╭──

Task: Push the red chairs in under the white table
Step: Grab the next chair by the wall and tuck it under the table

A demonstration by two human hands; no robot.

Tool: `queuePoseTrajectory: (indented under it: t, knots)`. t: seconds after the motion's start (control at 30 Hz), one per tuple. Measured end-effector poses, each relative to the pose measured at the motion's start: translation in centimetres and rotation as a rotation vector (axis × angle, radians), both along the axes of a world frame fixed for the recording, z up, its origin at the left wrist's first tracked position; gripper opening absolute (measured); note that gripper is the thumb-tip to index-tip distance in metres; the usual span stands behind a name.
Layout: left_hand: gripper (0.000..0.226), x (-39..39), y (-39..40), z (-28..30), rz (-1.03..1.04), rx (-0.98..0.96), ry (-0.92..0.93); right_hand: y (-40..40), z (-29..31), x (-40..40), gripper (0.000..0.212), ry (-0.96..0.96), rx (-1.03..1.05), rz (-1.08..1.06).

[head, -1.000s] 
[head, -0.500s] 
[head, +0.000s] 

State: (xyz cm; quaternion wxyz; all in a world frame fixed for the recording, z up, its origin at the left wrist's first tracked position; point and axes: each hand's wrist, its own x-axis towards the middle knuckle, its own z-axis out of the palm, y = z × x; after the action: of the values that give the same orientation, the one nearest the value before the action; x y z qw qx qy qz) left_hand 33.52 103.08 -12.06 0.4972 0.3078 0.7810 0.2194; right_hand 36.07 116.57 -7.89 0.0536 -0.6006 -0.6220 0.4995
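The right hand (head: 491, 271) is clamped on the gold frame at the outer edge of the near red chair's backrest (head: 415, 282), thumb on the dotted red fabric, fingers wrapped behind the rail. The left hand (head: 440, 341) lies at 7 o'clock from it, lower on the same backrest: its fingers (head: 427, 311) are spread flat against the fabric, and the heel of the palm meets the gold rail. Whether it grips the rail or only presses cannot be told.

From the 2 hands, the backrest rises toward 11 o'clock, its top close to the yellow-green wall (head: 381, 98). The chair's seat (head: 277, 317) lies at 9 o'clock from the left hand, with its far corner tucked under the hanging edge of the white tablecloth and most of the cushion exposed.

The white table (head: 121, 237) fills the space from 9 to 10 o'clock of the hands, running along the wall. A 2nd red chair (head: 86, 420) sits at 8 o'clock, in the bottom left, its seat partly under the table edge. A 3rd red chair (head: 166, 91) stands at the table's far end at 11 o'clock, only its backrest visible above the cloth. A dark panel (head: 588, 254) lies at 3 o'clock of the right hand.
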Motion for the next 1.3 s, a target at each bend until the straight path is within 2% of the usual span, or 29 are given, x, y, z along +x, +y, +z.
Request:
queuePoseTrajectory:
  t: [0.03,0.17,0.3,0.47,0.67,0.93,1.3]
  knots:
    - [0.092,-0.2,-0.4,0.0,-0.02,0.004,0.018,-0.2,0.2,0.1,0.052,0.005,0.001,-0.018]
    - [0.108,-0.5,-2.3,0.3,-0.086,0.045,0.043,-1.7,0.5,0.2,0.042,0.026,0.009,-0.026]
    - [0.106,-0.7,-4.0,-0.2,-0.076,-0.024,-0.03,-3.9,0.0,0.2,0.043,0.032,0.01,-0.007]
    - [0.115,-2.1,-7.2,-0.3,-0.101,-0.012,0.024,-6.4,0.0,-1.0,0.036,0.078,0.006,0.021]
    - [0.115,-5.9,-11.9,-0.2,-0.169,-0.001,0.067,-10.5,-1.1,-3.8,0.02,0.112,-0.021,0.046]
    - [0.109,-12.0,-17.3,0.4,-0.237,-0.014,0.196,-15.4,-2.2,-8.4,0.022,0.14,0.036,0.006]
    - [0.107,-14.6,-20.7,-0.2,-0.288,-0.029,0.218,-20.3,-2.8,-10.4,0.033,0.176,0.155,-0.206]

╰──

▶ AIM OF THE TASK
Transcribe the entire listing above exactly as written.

▶ RESULT
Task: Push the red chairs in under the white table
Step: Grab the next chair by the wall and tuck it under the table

A demonstration by two human hands; no robot.

Tool: `queuePoseTrajectory: (indented under it: t, knots)`. t: seconds after the motion's start (control at 30 Hz), one per tuple. Measured end-effector poses, each relative to the pose measured at the motion's start: translation in centimetres and rotation as a rotation vector (axis × angle, radians), both along the axes of a world frame fixed for the recording, z up, its origin at the left wrist's first tracked position; gripper opening absolute (measured); note that gripper is the thumb-tip to index-tip distance in metres; the usual span stands behind a name.
Layout: left_hand: gripper (0.000..0.226), x (-39..39), y (-39..40), z (-28..30), rz (-1.03..1.04), rx (-0.98..0.96), ry (-0.92..0.93); right_hand: y (-40..40), z (-29..31), x (-40..40), gripper (0.000..0.212), ry (-0.96..0.96), rx (-1.03..1.05), rz (-1.08..1.06).

[head, -1.000s] 
[head, -0.500s] 
[head, +0.000s] 

State: (xyz cm; quaternion wxyz; all in a world frame fixed for the recording, z up, its origin at the left wrist's first tracked position; point and axes: each hand's wrist, its own x-axis towards the middle knuckle, its own z-axis out of the palm, y = z × x; after the action: of the values that give the same orientation, the one nearest the value before the action; x y z qw qx qy qz) left_hand 33.52 103.08 -12.06 0.4972 0.3078 0.7810 0.2194; right_hand 36.07 116.57 -7.89 0.0536 -0.6006 -0.6220 0.4995
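The right hand (head: 491, 271) is clamped on the gold frame at the outer edge of the near red chair's backrest (head: 415, 282), thumb on the dotted red fabric, fingers wrapped behind the rail. The left hand (head: 440, 341) lies at 7 o'clock from it, lower on the same backrest: its fingers (head: 427, 311) are spread flat against the fabric, and the heel of the palm meets the gold rail. Whether it grips the rail or only presses cannot be told.

From the 2 hands, the backrest rises toward 11 o'clock, its top close to the yellow-green wall (head: 381, 98). The chair's seat (head: 277, 317) lies at 9 o'clock from the left hand, with its far corner tucked under the hanging edge of the white tablecloth and most of the cushion exposed.

The white table (head: 121, 237) fills the space from 9 to 10 o'clock of the hands, running along the wall. A 2nd red chair (head: 86, 420) sits at 8 o'clock, in the bottom left, its seat partly under the table edge. A 3rd red chair (head: 166, 91) stands at the table's far end at 11 o'clock, only its backrest visible above the cloth. A dark panel (head: 588, 254) lies at 3 o'clock of the right hand.
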Motion for the next 1.3 s, a target at each bend until the straight path is within 2% of the usual span, or 29 are given, x, y, z along +x, +y, +z.
Request:
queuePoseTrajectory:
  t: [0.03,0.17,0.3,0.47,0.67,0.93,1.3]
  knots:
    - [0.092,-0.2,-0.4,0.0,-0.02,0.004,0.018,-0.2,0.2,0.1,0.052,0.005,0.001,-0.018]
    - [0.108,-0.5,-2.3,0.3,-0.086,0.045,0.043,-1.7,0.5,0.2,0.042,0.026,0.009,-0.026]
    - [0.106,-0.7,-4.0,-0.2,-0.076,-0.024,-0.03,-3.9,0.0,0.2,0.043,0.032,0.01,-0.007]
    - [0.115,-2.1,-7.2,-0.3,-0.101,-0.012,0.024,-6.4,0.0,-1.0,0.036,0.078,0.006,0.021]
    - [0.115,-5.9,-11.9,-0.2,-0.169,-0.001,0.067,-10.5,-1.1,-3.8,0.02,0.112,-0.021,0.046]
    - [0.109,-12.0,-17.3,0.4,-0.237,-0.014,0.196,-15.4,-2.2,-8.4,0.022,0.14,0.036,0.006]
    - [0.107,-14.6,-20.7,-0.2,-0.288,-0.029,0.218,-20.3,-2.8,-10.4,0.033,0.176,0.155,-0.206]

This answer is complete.